Já foi muito sossegado. Até que veio a mana e o ambiente nunca mais foi o mesmo. Se não os podes vencer…
Já teve medo de água fria. Até que a tia-avó o foi levando, gradualmente, a descer cada vez mais as brincadeiras na areia.
Já teve medo até de manter a cabeça debaixo de água. Até a mãe o fazer ver que entre amigos tudo é mais divertido. Tão divertido que, agora, o surf é o seu desporto, passatempo e interesse maior.
Já gostou de livros. Até que os gadgets tomaram na sua vida o lugar que actualmente têm em quase todas as vidas. Com especial incidência na dos adolescentes.
Muita coisa mudou. A família foi sofrendo perdas e registando ganhos. Mudámos de casa duas vezes. O Vasco trocou de escolas. Foi evoluindo. Rapidamente se autonomizou em certos aspectos da vida.

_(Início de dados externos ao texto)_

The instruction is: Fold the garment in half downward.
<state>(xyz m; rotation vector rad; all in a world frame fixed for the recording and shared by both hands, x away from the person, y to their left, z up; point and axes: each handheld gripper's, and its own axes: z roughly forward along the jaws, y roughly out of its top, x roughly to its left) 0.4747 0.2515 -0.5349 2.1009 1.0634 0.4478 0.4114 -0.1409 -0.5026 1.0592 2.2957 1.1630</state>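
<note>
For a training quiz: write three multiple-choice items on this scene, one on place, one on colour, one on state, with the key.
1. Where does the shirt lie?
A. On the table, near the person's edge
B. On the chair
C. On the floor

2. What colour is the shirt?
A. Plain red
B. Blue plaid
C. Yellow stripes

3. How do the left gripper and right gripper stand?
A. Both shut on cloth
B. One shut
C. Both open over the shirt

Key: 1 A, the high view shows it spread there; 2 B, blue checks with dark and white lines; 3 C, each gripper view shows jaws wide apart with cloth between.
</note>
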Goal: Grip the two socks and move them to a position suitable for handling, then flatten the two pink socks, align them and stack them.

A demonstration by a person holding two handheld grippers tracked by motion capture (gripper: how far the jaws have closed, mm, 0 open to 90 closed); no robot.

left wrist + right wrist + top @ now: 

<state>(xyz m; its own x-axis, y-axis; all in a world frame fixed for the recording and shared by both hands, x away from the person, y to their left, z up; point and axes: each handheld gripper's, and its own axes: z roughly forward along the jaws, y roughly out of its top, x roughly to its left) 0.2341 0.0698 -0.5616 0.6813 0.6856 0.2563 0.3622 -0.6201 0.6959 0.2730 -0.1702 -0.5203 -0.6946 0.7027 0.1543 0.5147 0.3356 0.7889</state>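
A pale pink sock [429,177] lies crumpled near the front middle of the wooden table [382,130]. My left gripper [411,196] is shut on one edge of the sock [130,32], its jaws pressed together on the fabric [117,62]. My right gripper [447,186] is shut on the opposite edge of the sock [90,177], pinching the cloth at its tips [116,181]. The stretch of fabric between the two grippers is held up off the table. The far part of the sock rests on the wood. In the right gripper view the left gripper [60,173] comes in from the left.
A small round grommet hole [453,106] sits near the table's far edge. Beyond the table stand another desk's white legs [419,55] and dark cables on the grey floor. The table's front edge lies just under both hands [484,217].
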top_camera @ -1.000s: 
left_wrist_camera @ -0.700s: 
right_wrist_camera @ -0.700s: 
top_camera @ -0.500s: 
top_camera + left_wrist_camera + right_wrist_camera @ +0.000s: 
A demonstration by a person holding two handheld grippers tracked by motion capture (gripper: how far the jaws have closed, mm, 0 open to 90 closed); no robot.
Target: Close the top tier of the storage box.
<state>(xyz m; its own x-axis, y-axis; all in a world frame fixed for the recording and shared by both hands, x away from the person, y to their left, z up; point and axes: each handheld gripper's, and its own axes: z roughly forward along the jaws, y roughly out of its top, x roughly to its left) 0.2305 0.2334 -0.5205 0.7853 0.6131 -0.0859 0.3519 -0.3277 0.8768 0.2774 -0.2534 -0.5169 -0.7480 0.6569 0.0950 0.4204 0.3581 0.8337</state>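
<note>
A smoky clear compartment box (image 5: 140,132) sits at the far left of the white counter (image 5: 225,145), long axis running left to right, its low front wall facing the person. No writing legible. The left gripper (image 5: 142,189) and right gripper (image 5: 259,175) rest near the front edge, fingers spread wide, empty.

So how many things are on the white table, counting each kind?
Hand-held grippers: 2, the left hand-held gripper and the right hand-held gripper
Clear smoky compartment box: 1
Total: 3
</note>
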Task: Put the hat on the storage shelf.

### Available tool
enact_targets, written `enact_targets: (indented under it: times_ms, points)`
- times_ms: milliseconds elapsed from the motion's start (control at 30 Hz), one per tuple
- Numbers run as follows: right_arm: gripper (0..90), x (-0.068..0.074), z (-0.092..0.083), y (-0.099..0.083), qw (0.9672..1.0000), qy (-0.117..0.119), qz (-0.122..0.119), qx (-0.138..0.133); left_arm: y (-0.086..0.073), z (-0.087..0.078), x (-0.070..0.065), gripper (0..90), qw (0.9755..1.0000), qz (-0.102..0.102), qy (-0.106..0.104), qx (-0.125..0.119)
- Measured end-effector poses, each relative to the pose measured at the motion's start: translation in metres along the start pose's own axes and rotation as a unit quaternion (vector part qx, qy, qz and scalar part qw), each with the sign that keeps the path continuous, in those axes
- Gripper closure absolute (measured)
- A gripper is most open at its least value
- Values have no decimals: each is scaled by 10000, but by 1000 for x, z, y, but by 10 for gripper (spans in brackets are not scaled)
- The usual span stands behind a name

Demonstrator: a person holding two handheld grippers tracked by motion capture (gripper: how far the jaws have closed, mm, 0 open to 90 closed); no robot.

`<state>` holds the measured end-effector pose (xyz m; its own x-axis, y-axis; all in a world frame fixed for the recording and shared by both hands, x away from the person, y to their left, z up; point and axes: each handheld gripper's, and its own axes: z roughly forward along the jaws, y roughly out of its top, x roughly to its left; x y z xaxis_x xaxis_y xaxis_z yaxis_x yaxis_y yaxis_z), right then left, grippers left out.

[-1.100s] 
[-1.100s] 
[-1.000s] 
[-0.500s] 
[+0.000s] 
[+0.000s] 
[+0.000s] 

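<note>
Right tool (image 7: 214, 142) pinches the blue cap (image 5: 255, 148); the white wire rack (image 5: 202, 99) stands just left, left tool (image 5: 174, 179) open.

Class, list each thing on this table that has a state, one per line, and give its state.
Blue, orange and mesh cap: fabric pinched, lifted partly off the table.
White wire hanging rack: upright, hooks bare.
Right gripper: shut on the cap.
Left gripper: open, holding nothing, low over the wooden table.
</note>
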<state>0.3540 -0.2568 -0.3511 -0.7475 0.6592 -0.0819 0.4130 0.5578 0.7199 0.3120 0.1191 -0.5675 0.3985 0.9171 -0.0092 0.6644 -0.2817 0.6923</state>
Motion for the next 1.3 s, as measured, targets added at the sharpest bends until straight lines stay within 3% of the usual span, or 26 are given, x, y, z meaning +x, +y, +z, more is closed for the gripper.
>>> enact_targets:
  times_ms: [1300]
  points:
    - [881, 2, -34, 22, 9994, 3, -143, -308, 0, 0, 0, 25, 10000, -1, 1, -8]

Hoje, se algo não mudou é o amor. Em forma crescente. A ternura, não dissimulada. Espontânea.
É um rapagão que tomam por mais velho, porque cresceu em excesso de velocidade. Reservado, mas comunicativo, nos tempos que escolhe. Com um humor certeiro em ocasiões específicas.
O restante, são coisas que ficam entre nós. Que o aniversariante não gosta da exposição e eu não sou de dizer nas redes sociais os sentimentos que lhe demonstro e digo diariamente.

Hoje, o Vasco está de parabéns e eu sinto-me de parabéns. Isto resume tudo.